### HOW TO COMPLETE THIS TASK
Your task is to repeat the lines below exactly, excluding any pictures they contain.

### RAW DATA

* * *

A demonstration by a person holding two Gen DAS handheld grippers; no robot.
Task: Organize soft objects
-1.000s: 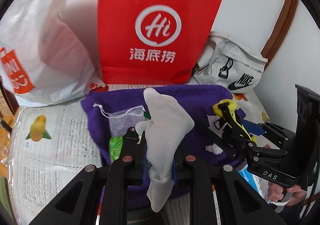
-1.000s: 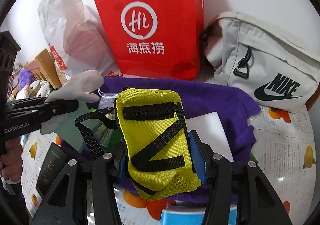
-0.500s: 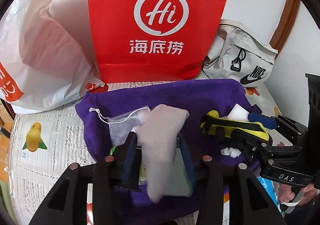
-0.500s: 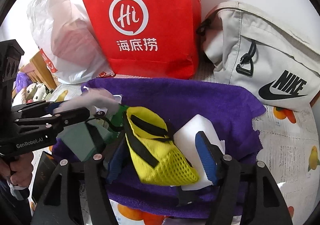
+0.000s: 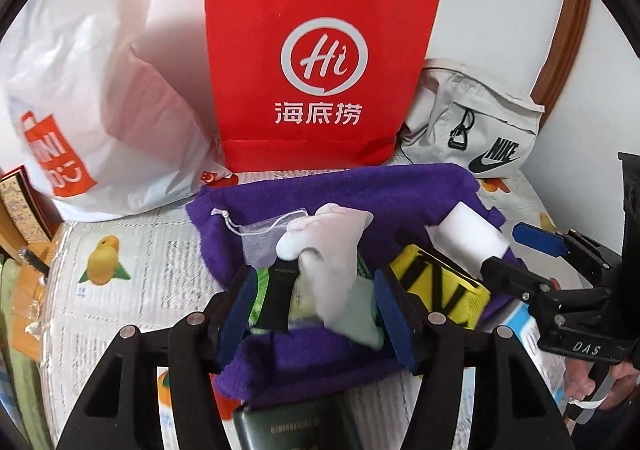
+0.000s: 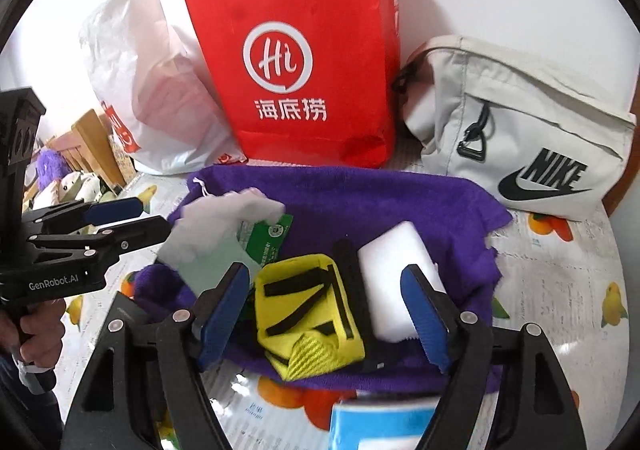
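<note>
White cloth bag (image 5: 332, 262) lying released on the purple towel (image 5: 360, 194), long axis running from near the left gripper (image 5: 316, 310) away toward the red paper bag (image 5: 320, 62), far end bunched and folded over. Left gripper's jaws just opened, spread to either side of the cloth bag, blue pads apart from it. A second ago clamped upright in those jaws; now flat on the pile, over a green packet (image 6: 266, 240) and a mesh drawstring pouch (image 5: 260, 234).

Yellow strapped pouch (image 6: 310, 314) also dropped onto the towel, long axis pointing away from the right gripper (image 6: 324, 310) and tilted slightly left, mesh end nearest the camera. Right gripper's jaws likewise just opened, pads clear of the pouch on both sides. Held a second ago; now touching a white sponge block (image 6: 396, 282) on its right.

Towel's front edge just below both grippers, ragged right edge toward the grey Nike bag (image 6: 520, 130). Open printed desk cover (image 5: 132, 290) left of the towel; white plastic bag (image 5: 88, 90), red paper bag and grey bag closing off the back.
</note>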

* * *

### RESULT BELOW
A demonstration by a person holding two Gen DAS handheld grippers; no robot.
Task: Organize soft objects
-1.000s: 
-1.000s: 
-0.500s: 
-0.500s: 
+0.000s: 
+0.000s: 
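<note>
White cloth bag (image 5: 332, 262) lying released on the purple towel (image 5: 360, 194), long axis running from near the left gripper (image 5: 316, 310) away toward the red paper bag (image 5: 320, 62), far end bunched and folded over. Left gripper's jaws just opened, spread to either side of the cloth bag, blue pads apart from it. A second ago clamped upright in those jaws; now flat on the pile, over a green packet (image 6: 266, 240) and a mesh drawstring pouch (image 5: 260, 234).

Yellow strapped pouch (image 6: 310, 314) also dropped onto the towel, long axis pointing away from the right gripper (image 6: 324, 310) and tilted slightly left, mesh end nearest the camera. Right gripper's jaws likewise just opened, pads clear of the pouch on both sides. Held a second ago; now touching a white sponge block (image 6: 396, 282) on its right.

Towel's front edge just below both grippers, ragged right edge toward the grey Nike bag (image 6: 520, 130). Open printed desk cover (image 5: 132, 290) left of the towel; white plastic bag (image 5: 88, 90), red paper bag and grey bag closing off the back.
</note>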

This answer leaves nothing further to address.